Avec la Renaissance, et entre autres avec Gessner, le paradigme change: l’observation prend le dessus – le réalisme de ses planches en témoigne assez largement. En termes techniques, on dit que les «vista» (les choses vues) remplacent les «lecta» (les choses lues). Cela ne marchera pas toujours: le XVIe siècle est encore riche en prodiges, et Gessner lui-même colporte par exemple la légende de l'«évêque de mer», un monstre mi-homme mi-poisson qui avait toutes les chances de n’être que ce que nous appelons aujourd’hui un «ange de mer», à savoir un requin du genre «squatina». Mais cet effort visant à voir par soi-même les objets de la nature (c’est d’ailleurs le sens premier du mot «autopsie») pour pouvoir les décrire ou les représenter correctement s’avérera d’autant plus nécessaire que, depuis l’accostage de Christophe Colomb à Guanahani le 12 octobre 1492, les grands voyageurs ne cessent de découvrir dans le Nouveau Monde des étrangetés naturelles susceptibles de troubler bien des esprits.

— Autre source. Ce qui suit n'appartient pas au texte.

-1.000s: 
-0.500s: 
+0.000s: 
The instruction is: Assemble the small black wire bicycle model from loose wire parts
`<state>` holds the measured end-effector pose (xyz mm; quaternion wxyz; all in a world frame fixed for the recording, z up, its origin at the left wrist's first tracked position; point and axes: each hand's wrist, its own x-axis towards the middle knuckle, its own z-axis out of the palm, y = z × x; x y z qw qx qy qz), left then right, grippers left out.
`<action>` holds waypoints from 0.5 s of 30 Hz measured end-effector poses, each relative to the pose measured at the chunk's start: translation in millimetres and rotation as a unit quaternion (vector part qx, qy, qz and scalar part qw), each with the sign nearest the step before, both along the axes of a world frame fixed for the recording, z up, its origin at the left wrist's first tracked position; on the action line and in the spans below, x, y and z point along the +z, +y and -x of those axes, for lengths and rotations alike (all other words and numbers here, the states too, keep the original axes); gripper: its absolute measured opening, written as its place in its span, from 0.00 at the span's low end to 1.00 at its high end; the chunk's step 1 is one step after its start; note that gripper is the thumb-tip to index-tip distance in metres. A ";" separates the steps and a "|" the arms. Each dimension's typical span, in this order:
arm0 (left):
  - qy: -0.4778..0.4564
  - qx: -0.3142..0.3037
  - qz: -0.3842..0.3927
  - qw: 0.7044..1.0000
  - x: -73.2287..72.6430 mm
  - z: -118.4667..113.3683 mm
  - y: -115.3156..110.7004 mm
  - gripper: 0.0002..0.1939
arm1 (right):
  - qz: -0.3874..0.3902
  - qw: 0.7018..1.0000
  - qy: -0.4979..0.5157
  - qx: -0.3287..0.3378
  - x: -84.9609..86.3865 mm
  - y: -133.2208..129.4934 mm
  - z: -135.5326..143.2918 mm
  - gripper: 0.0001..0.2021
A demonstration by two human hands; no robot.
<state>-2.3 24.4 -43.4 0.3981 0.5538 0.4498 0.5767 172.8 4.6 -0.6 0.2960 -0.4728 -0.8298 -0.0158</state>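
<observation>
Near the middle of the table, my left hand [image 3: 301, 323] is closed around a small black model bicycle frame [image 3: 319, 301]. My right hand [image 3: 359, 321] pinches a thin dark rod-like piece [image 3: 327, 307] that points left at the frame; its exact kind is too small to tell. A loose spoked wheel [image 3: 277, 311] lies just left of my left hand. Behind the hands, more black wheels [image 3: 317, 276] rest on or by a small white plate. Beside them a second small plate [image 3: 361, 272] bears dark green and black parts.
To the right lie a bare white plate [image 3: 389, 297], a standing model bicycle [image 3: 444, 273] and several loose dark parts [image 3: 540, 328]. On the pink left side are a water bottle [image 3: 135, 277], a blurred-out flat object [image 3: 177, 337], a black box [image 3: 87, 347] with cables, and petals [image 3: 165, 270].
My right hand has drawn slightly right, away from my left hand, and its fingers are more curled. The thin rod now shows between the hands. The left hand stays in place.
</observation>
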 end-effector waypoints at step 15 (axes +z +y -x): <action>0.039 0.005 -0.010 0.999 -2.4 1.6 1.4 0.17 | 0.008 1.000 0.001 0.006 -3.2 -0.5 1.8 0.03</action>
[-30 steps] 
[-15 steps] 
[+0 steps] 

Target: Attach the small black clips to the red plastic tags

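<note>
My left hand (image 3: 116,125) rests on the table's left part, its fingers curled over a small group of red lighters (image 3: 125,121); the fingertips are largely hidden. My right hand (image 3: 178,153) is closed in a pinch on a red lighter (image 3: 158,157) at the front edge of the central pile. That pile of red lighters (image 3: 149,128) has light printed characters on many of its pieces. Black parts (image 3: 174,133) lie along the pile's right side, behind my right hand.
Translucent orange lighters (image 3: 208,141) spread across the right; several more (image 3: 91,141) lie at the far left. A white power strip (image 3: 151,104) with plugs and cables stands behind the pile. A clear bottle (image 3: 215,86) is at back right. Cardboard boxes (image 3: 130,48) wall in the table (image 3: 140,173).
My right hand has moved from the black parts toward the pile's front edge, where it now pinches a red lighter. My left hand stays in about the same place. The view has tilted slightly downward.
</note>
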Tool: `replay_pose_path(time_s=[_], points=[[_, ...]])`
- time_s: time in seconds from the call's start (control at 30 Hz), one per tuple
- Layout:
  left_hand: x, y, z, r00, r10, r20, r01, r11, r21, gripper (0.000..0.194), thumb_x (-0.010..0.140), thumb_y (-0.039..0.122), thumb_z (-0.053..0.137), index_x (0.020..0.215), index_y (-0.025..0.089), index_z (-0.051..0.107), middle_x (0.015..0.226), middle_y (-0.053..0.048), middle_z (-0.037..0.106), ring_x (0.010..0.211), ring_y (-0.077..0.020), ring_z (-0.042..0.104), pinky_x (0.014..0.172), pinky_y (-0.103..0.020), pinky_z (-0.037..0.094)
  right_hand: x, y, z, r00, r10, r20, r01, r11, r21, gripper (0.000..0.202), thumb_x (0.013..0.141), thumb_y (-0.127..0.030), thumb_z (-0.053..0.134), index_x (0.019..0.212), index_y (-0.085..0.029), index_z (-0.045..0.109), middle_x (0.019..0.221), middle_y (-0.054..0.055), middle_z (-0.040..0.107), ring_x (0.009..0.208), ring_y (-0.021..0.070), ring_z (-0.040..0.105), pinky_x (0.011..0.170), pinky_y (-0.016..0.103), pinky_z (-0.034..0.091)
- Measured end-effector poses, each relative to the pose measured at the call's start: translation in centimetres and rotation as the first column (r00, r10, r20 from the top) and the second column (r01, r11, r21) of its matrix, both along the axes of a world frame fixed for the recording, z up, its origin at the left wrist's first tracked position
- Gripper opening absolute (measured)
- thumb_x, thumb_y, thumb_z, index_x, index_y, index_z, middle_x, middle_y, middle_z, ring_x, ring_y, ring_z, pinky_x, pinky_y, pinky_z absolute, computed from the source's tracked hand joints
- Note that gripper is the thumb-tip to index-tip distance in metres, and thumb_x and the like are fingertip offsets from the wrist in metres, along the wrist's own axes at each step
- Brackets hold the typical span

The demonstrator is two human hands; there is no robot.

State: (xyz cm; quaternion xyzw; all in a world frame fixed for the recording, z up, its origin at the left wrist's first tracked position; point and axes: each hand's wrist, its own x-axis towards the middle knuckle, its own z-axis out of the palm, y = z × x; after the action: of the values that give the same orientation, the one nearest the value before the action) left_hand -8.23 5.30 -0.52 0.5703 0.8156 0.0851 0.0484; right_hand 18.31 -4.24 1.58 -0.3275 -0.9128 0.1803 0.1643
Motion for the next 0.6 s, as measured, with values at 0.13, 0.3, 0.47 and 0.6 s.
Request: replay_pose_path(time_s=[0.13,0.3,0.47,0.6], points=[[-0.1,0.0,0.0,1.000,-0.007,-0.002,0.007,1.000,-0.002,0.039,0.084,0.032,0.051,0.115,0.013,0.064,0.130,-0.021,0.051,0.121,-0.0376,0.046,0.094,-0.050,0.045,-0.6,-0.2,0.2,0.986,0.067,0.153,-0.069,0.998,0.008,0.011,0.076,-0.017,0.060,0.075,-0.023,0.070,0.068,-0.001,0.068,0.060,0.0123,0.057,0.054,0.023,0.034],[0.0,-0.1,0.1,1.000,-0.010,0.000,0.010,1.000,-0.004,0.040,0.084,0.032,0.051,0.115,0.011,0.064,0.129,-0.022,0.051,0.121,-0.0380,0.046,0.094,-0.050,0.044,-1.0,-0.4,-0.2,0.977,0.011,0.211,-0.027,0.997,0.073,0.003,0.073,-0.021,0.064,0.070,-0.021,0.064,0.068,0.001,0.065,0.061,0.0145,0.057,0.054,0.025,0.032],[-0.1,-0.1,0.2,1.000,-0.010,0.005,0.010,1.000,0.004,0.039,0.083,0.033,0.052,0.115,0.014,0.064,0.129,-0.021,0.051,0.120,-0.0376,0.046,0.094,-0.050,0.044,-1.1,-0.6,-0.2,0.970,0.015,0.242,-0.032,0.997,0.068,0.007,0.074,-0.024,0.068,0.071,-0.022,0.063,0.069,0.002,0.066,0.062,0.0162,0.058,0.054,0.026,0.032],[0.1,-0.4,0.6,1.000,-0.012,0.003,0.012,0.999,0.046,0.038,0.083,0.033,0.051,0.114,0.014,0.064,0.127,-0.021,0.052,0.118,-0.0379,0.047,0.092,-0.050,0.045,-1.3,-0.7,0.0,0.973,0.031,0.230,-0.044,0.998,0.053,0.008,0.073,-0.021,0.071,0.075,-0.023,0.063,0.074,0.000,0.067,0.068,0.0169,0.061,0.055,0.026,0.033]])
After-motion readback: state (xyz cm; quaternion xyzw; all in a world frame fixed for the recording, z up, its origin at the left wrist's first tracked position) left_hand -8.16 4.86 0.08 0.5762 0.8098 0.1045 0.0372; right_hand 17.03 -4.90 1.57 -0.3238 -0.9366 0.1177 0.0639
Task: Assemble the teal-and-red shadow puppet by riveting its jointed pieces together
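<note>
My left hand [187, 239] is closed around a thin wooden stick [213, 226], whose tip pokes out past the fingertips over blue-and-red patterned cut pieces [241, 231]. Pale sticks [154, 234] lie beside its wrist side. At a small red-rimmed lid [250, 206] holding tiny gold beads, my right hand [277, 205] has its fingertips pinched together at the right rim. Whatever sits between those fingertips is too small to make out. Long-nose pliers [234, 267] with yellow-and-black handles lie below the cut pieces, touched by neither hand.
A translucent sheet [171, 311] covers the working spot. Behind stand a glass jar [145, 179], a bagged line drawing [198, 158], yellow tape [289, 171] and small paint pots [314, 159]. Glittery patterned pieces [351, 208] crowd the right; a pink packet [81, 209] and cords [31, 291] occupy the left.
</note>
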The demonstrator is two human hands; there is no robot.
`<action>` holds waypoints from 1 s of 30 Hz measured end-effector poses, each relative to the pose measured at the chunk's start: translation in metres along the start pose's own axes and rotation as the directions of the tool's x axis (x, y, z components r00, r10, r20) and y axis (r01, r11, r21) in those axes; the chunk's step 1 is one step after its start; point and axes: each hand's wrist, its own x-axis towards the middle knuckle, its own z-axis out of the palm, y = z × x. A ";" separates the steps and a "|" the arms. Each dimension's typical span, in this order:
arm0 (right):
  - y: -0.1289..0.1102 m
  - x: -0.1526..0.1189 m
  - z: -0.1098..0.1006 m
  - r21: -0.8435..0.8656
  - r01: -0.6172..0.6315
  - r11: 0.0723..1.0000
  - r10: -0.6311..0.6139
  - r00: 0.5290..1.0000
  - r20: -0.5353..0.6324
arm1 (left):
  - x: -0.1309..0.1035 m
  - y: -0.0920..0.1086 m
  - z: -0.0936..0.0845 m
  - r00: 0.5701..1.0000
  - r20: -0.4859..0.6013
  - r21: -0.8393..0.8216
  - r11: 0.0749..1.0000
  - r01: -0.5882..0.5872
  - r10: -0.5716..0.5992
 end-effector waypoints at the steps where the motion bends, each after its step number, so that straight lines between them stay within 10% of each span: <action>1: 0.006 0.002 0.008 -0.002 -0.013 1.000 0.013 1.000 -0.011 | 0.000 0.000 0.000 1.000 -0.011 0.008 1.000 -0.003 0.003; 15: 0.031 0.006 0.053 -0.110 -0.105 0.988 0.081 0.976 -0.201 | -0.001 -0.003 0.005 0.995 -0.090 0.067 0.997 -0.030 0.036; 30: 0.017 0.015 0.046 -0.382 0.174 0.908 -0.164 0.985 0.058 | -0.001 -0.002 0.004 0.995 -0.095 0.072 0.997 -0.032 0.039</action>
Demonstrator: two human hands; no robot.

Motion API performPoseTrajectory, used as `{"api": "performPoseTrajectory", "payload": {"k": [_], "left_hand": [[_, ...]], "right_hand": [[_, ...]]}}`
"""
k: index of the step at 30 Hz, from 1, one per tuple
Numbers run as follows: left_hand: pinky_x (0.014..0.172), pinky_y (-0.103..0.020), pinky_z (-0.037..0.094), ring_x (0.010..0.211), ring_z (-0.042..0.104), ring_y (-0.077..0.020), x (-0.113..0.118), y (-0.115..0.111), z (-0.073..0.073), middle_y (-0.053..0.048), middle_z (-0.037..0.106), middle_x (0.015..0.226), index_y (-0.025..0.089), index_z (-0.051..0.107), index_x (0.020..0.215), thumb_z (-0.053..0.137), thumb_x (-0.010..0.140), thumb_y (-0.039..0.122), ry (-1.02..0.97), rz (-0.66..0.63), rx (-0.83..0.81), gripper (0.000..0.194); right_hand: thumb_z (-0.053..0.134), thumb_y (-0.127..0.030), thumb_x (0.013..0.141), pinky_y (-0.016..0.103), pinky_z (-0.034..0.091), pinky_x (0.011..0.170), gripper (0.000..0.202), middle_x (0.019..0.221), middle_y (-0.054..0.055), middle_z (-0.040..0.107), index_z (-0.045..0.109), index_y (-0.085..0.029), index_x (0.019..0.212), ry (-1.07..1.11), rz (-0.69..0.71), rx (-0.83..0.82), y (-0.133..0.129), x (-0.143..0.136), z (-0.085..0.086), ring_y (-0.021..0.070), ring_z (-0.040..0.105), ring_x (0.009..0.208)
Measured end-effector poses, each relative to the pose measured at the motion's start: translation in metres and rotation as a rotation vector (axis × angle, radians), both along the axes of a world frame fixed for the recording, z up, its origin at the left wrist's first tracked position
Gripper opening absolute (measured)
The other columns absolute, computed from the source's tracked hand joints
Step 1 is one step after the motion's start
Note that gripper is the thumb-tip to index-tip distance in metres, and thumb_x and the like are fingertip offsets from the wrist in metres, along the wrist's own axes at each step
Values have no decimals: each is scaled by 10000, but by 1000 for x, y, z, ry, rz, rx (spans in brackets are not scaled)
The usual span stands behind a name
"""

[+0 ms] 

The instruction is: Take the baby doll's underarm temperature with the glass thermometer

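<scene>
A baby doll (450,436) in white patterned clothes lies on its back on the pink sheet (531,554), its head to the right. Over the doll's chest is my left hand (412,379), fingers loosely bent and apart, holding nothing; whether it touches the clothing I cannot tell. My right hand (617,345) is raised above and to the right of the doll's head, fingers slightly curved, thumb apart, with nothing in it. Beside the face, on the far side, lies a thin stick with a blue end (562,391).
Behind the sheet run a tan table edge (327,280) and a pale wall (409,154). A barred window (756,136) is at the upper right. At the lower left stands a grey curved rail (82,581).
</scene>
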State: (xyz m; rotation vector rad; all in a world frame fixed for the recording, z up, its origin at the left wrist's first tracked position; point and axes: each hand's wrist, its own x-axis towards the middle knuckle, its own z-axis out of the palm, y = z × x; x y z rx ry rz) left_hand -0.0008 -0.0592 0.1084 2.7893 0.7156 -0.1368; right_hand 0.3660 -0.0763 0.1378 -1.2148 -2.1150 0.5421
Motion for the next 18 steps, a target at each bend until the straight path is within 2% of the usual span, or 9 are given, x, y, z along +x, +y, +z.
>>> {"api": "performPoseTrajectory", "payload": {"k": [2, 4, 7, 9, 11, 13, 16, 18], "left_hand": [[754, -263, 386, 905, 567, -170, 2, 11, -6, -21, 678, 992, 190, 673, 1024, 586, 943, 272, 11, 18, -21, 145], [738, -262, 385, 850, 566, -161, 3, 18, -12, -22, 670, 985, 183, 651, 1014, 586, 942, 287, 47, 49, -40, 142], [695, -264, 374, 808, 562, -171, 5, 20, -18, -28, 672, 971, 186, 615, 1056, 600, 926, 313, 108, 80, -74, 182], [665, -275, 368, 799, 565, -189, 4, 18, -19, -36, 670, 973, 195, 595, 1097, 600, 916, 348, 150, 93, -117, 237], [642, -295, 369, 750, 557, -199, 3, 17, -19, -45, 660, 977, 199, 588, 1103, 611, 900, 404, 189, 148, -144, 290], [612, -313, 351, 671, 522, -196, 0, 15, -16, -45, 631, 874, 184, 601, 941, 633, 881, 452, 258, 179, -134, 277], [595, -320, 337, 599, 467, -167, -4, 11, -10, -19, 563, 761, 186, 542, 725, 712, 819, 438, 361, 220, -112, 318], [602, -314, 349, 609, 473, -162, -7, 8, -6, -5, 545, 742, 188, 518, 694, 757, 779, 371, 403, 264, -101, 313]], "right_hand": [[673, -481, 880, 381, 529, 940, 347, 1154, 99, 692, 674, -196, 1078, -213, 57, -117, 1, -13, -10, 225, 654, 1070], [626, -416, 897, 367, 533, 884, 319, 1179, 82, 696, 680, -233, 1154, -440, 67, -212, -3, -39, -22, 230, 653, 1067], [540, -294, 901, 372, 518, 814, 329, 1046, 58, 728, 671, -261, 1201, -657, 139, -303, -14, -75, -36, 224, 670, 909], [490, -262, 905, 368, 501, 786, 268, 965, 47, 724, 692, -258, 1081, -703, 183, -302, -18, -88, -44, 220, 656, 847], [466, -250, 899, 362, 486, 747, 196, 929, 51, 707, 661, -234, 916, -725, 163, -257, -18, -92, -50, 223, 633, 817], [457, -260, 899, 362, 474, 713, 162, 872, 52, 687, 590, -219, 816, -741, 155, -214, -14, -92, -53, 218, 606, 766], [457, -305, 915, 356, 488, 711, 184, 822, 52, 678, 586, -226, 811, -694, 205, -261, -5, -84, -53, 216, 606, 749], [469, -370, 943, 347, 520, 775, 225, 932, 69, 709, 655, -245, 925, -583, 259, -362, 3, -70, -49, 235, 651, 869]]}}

C’est ce moment de bascule – qui à l’époque concerne d’ailleurs également de nombreux autres domaines, de la médecine à la géographie – que le Musée national donne à voir: un entre-deux, pas encore tout à fait saisi par la pure objectivité scientifique, pas encore tout à fait délaissé par l’immanence fabuleuse de la nature. ν


A voir

«Conrad Gessner 1516-2016». Musée national, Museumstrasse 2, Zurich. Jusqu’au 19 juin.

«Tropicales de salon, origine et diversité des Gesnériacées», jusqu’au 16 octobre, Conservatoires du Jardin Botanique de Genève

A lire

«Facetten eines Universums. Conrad Gessner 1516-2016», dirigé par Urs B. Leu et Mylène Ruoss, Verlag Neue Zürcher Zeitung.